Segment Open

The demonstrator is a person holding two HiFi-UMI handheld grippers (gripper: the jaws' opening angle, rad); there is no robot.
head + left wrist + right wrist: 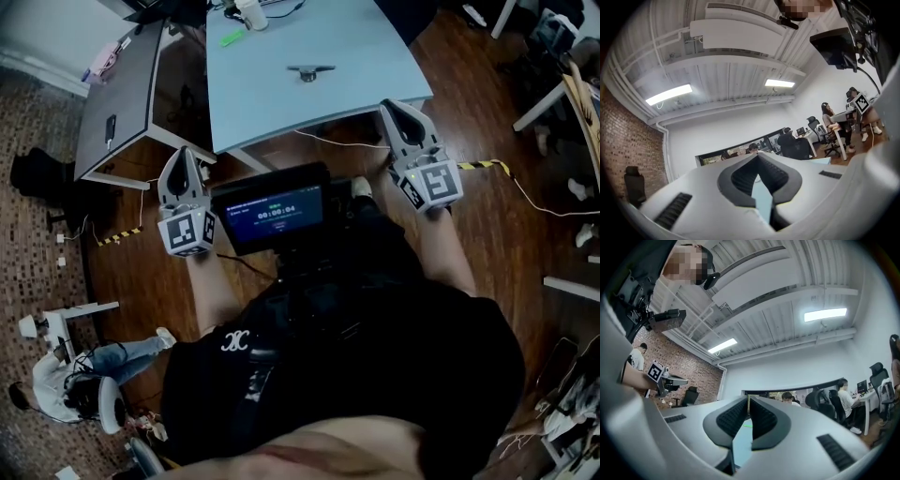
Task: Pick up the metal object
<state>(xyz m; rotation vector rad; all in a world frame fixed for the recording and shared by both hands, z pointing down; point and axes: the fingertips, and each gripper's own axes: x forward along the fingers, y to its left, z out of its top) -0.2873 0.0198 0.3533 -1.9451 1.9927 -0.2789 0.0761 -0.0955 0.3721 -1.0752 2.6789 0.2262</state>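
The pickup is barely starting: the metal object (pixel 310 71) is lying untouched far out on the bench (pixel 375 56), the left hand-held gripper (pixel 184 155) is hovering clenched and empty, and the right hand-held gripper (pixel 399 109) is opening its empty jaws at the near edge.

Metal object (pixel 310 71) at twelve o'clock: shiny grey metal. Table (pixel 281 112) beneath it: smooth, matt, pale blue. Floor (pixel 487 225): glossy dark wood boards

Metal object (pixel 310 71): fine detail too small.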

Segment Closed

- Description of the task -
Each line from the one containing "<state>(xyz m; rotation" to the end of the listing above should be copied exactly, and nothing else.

- Exercise answer -
<state>(xyz m; rotation vector rad; all in a world frame fixed for the recording and shared by both hands, z pointing down; point and axes: the fingertips, and each gripper's own axes: x forward along the fingers, y to its left, z out of its top) -0.2873 0.0198 0.3533 -1.9451 1.9927 -0.2789 0.0761 -0.0955 0.3721 -1.0752 2.6789 0.2262</state>
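The pickup is barely starting: the metal object (pixel 310 71) is lying untouched far out on the bench (pixel 375 56), the left hand-held gripper (pixel 184 155) is hovering clenched and empty, and the right hand-held gripper (pixel 399 109) is opening its empty jaws at the near edge.

Metal object (pixel 310 71) at twelve o'clock: shiny grey metal. Table (pixel 281 112) beneath it: smooth, matt, pale blue. Floor (pixel 487 225): glossy dark wood boards

Metal object (pixel 310 71): fine detail too small.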

With that, the output is done.